Но дело в том, дорогая моя Деметра, что никто из нас никогда не хотел жить, — все мы, рождённые тобою, не хотели жить, поэтому звери беспощадно пожирали друг друга, а человечество создало ядерную бомбу. И вся подоплёка кровавой, страшной истории человеческой в том и состоит, что с самого начала, едва ещё рождённый тобою, человек страшно закричал, протестуя против того, что его ожидало — рождаясь, он оплакивал себя. В дальнейшем он жил — это значит, что с самого первого дня и до последнего он умирал. И ты, Деметра, это видела, но не хотела знать трагической истины. Ты давала человеку жизнь, а он за это мстил тебе. Ты тяжко боролась со мною за право любить меня, но я надругался над тобою как только мог, осквернял твои поцелуи и твою красоту — и вот, кажется, я одолел тебя. Ты прижимаешь к своей груди нашего ребёнка, дочь, маленькую Деметру, в которой уже восторжествовало и действует гибельное чувство.

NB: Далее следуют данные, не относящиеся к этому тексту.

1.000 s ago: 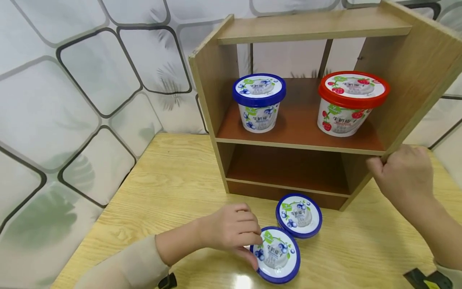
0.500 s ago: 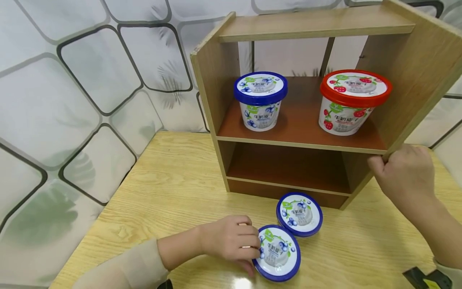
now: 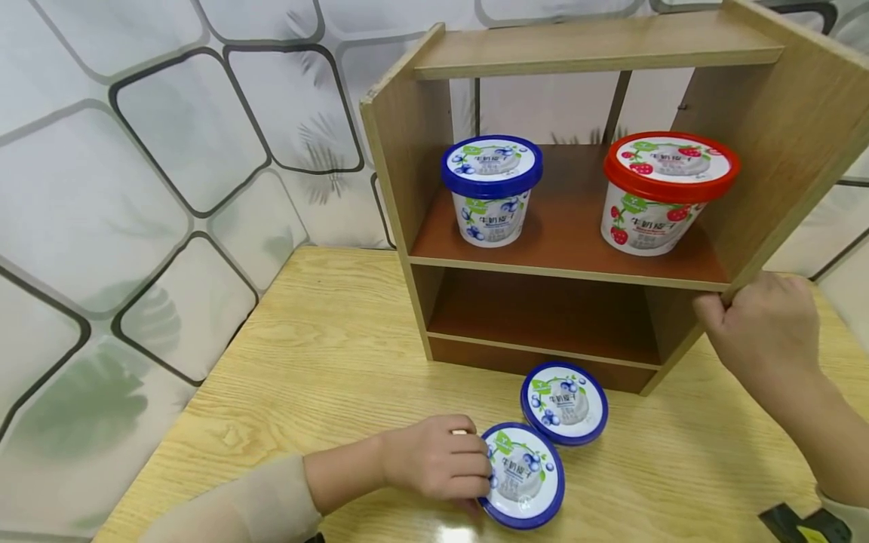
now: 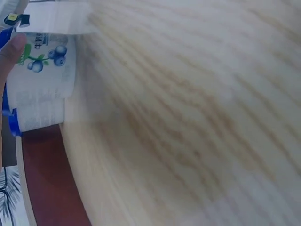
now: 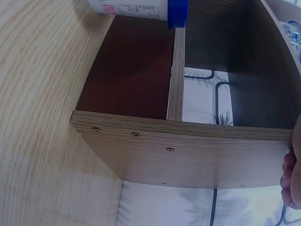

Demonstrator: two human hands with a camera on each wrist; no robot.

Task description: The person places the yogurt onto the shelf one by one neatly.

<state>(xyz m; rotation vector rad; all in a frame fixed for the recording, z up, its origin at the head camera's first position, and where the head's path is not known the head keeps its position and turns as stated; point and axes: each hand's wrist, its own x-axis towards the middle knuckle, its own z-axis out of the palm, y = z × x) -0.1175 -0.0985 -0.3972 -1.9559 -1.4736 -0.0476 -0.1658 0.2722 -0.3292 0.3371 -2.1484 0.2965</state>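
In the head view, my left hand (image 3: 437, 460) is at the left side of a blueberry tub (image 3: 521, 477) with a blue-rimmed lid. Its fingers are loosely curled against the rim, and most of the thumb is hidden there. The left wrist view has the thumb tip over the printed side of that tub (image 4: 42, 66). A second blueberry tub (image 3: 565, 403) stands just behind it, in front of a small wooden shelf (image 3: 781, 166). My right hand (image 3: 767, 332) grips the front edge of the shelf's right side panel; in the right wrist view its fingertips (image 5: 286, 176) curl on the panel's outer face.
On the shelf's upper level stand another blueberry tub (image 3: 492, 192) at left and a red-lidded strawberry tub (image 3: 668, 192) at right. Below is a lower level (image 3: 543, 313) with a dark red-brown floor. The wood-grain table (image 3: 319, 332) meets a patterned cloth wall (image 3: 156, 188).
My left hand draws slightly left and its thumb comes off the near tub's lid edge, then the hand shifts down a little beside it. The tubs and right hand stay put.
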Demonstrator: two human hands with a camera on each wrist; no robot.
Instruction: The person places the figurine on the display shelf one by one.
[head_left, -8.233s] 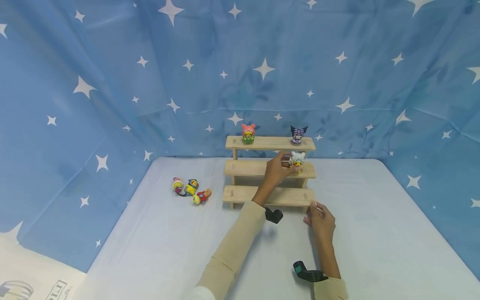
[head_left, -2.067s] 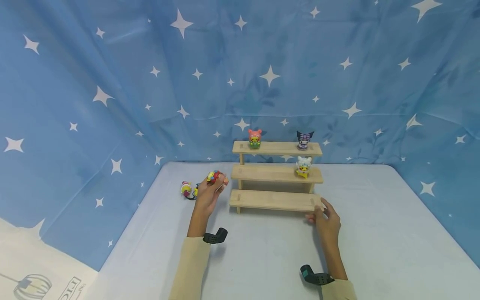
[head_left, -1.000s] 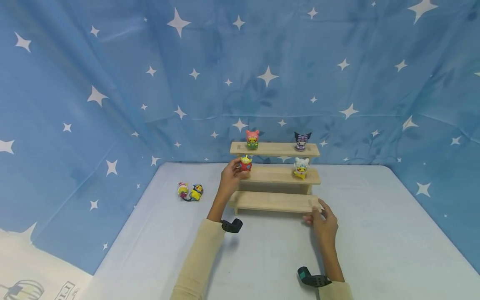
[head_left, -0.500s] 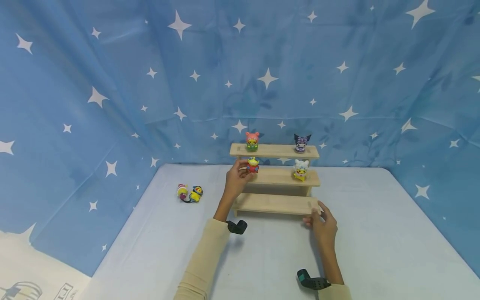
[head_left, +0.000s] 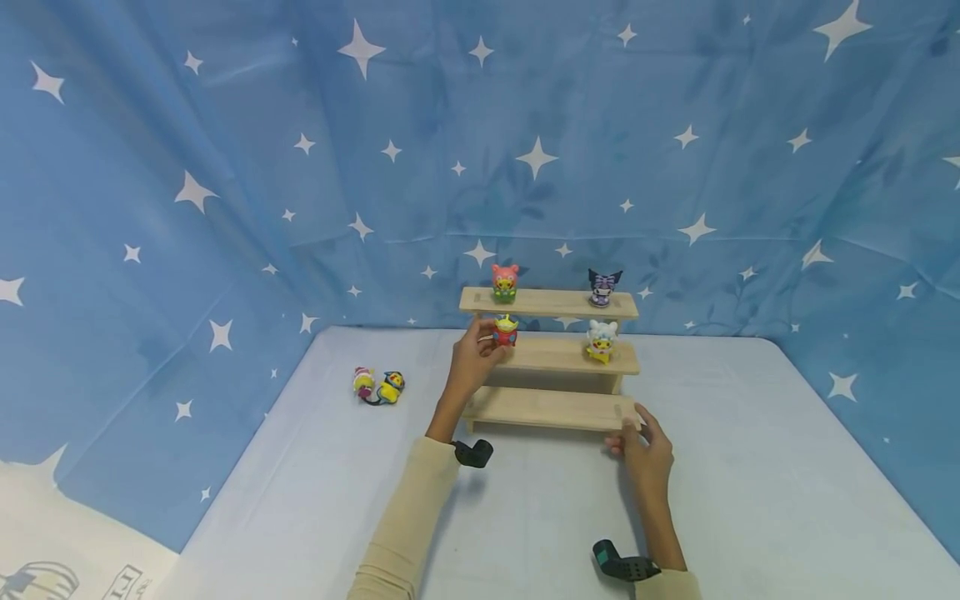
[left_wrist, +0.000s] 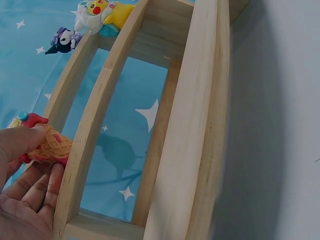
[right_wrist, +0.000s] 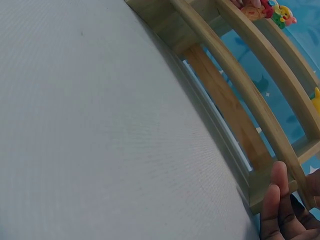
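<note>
My left hand (head_left: 468,362) holds a small red figurine (head_left: 506,331) with a yellow-green head, upright at the left end of the middle tier of a three-tier wooden display stand (head_left: 555,406). In the left wrist view the figurine's waffle-patterned lower part (left_wrist: 54,145) sits right at the tier's edge, between thumb and fingers. My right hand (head_left: 648,454) grips the right end of the lowest tier; in the right wrist view its fingers (right_wrist: 280,200) lie against the underside. A white-hooded yellow figurine (head_left: 601,342) stands on the middle tier's right end.
On the top tier stand a pink-hooded figurine (head_left: 505,283) at left and a black-eared purple figurine (head_left: 602,287) at right. A striped-hat figurine (head_left: 363,382) and a blue-and-yellow figurine (head_left: 390,388) lie left on the white table (head_left: 300,500). A blue starry curtain (head_left: 420,108) hangs behind.
My left hand placed the white-hooded figurine, then took the red one from the table and brought it right to the middle tier. In the last half second little moves. My right hand stays put.
</note>
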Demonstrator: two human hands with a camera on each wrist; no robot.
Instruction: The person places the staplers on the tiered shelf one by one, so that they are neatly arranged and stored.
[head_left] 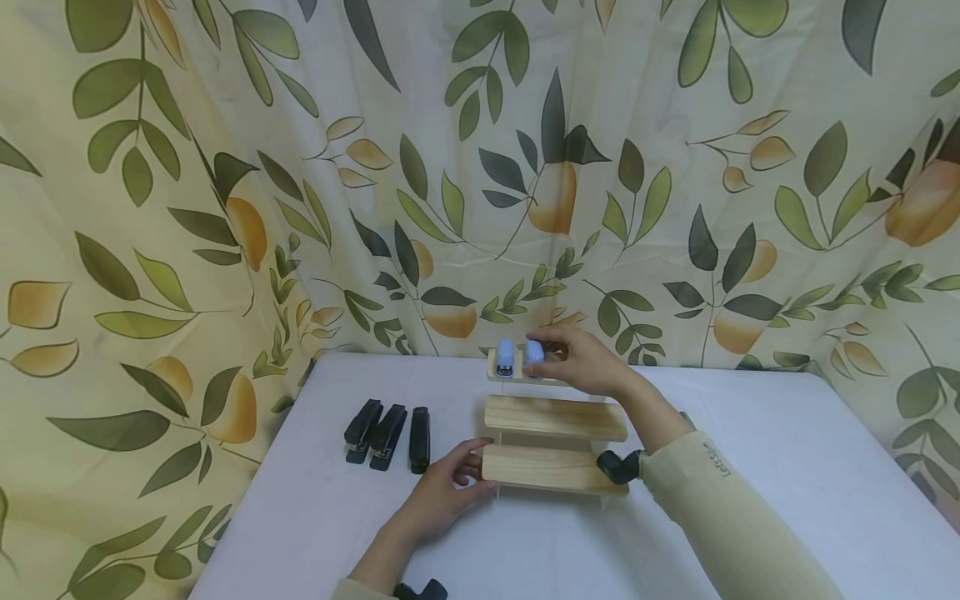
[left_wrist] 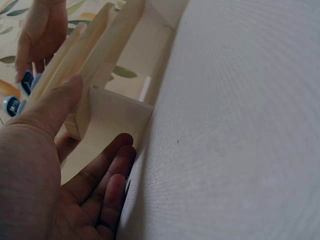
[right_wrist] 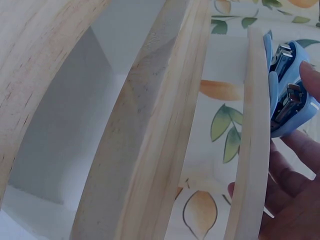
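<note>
A three-tier wooden display stand (head_left: pixel 555 417) with pale boards stands on the table. Two small light-blue staplers sit on its top board: the left one (head_left: pixel 505 357) and, beside it, the right one (head_left: pixel 533 354). Thumb and fingers of my right hand (head_left: pixel 588 360) pinch the right blue stapler, also visible in the right wrist view (right_wrist: pixel 295 107). My left hand (head_left: pixel 442 498) grips the left end of the lowest board, its thumb (left_wrist: pixel 60 102) lying along the board while the lower fingers curl below it. Left of the stand lie black staplers (head_left: pixel 388 436).
Three black staplers are lined up on the white-covered table (head_left: pixel 300 517), the rightmost (head_left: pixel 420 439) near my left hand. A leaf-and-fruit patterned curtain (head_left: pixel 480 167) hangs behind the table. My right forearm (head_left: pixel 652 412) reaches past the stand's right end.
</note>
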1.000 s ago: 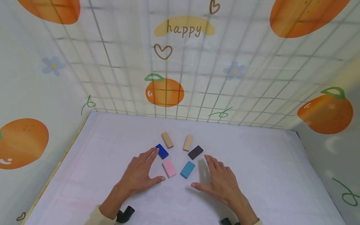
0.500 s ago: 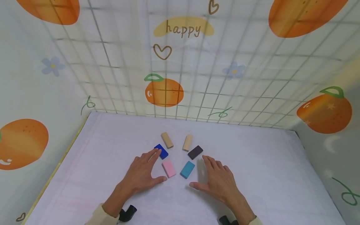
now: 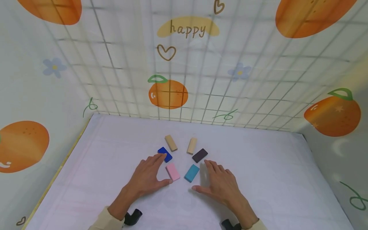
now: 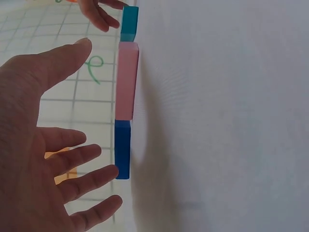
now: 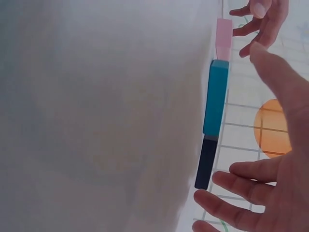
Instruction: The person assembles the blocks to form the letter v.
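Observation:
Six-block ring aside, the nearest pieces are a pink block (image 3: 172, 172) and a light-blue block (image 3: 191, 173), lying flat on the white cloth. My left hand (image 3: 148, 175) is spread above the cloth, its fingertips overlapping a dark-blue block (image 3: 164, 154) and its thumb near the pink one's front end. Opposite it, my right hand (image 3: 222, 183) is spread to the right of the light-blue block, fingertips just below a black block (image 3: 200, 155). In the left wrist view, the left fingers (image 4: 91, 181) are straight and apart. Neither hand holds anything.
Two plain wooden blocks, a left one (image 3: 171, 143) and a right one (image 3: 191, 146), lie farther back. A printed curtain (image 3: 198, 73) with oranges and a grid rises behind the white table surface (image 3: 258, 166). Black wrist devices, one of them the left device (image 3: 133, 217), show at the bottom.
Both hands have drifted slightly inward: the left to the right, nearer the pink block, the right to the left, nearer the light-blue block. The blocks have stayed in place.

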The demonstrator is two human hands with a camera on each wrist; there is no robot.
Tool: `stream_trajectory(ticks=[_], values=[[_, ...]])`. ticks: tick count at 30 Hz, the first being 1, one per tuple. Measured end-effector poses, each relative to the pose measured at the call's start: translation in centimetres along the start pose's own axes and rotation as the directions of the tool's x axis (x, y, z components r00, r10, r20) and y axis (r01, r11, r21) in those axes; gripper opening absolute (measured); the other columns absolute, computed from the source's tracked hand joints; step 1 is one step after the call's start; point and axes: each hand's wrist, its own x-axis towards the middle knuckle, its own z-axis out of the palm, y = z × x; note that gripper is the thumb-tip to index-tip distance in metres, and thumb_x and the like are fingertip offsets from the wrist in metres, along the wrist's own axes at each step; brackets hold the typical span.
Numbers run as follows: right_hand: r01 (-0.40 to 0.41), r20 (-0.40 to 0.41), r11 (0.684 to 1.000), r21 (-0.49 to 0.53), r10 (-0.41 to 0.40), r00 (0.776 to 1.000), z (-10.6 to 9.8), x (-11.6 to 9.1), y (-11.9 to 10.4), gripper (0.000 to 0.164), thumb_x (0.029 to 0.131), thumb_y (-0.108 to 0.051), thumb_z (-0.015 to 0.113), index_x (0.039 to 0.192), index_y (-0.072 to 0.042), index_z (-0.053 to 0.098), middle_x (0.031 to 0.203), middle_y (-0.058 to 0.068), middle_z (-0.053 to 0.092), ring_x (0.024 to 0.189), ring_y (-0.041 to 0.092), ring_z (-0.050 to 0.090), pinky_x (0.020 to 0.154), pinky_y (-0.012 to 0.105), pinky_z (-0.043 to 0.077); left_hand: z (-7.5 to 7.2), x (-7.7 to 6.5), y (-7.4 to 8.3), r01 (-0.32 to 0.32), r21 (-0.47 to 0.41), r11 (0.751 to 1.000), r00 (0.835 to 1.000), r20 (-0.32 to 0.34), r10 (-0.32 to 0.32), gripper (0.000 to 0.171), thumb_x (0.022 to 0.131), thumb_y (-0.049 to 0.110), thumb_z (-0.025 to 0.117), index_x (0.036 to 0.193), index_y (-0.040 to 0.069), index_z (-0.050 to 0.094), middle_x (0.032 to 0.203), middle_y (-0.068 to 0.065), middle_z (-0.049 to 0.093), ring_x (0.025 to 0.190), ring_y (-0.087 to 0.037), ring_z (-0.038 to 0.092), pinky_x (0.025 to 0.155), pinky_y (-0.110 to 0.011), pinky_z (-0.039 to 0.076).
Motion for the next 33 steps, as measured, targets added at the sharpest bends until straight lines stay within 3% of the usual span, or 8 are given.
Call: stream_trajectory(ticks=[10,33], values=[[0.026,-0.009,1.0,0.004,-0.026,1.0,0.22,-0.05,0.07,0.107,0.073,-0.08,0.069,0.147,-0.005,0.047,0.142,0.014,0.054,0.119,0.034,0.057,0.09,0.053,0.049,0.25,0.14,0.13,-0.004,-0.018,1.0,1.0,-0.022,0.004,0.089,0.085,0.062,0.071,0.154,0.012,0.043,0.155,-0.009,0.044,0.139,-0.033,0.044,0.109,-0.057,0.037],[0.033,-0.015,0.999,0.003,-0.033,0.999,0.45,0.14,-0.29,0.102,0.074,-0.077,0.07,0.143,-0.005,0.051,0.137,0.013,0.057,0.119,0.034,0.058,0.092,0.057,0.049,0.58,0.88,0.24,-0.001,-0.026,1.0,1.0,-0.008,0.001,0.084,0.085,0.057,0.075,0.15,0.012,0.047,0.15,-0.009,0.049,0.135,-0.03,0.048,0.107,-0.051,0.041]])
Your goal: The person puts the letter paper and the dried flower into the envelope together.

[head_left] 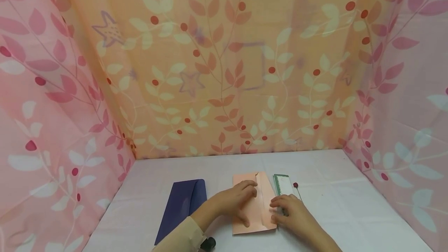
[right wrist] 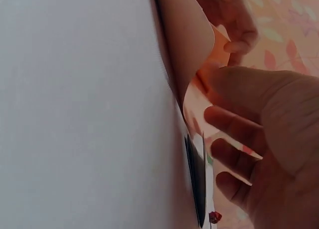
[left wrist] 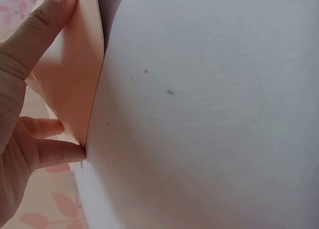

Однажды во время летней грозы над немецким городом Потсдамом, когда несколько атомов Ральфа Шрайбера выпали вместе с каплями щедрого ливня и случайно пролились на завитую голову сухощавой, подтянутой женщины, которая была его дочерью, родившейся в ноябре сорок первого года, в то время, когда отец воевал на скованных лютым холодом подступах к Москве, — раскрывая над собою зонт, Анна-Мария Гундерт, в девичество Шрайбер, вдруг увидела над собою, подняв глаза, не розовый купол зонта, а полыхающую в клочковатых языках адского пламени, беспредельную сферу огня — сплошное Огненное Небо.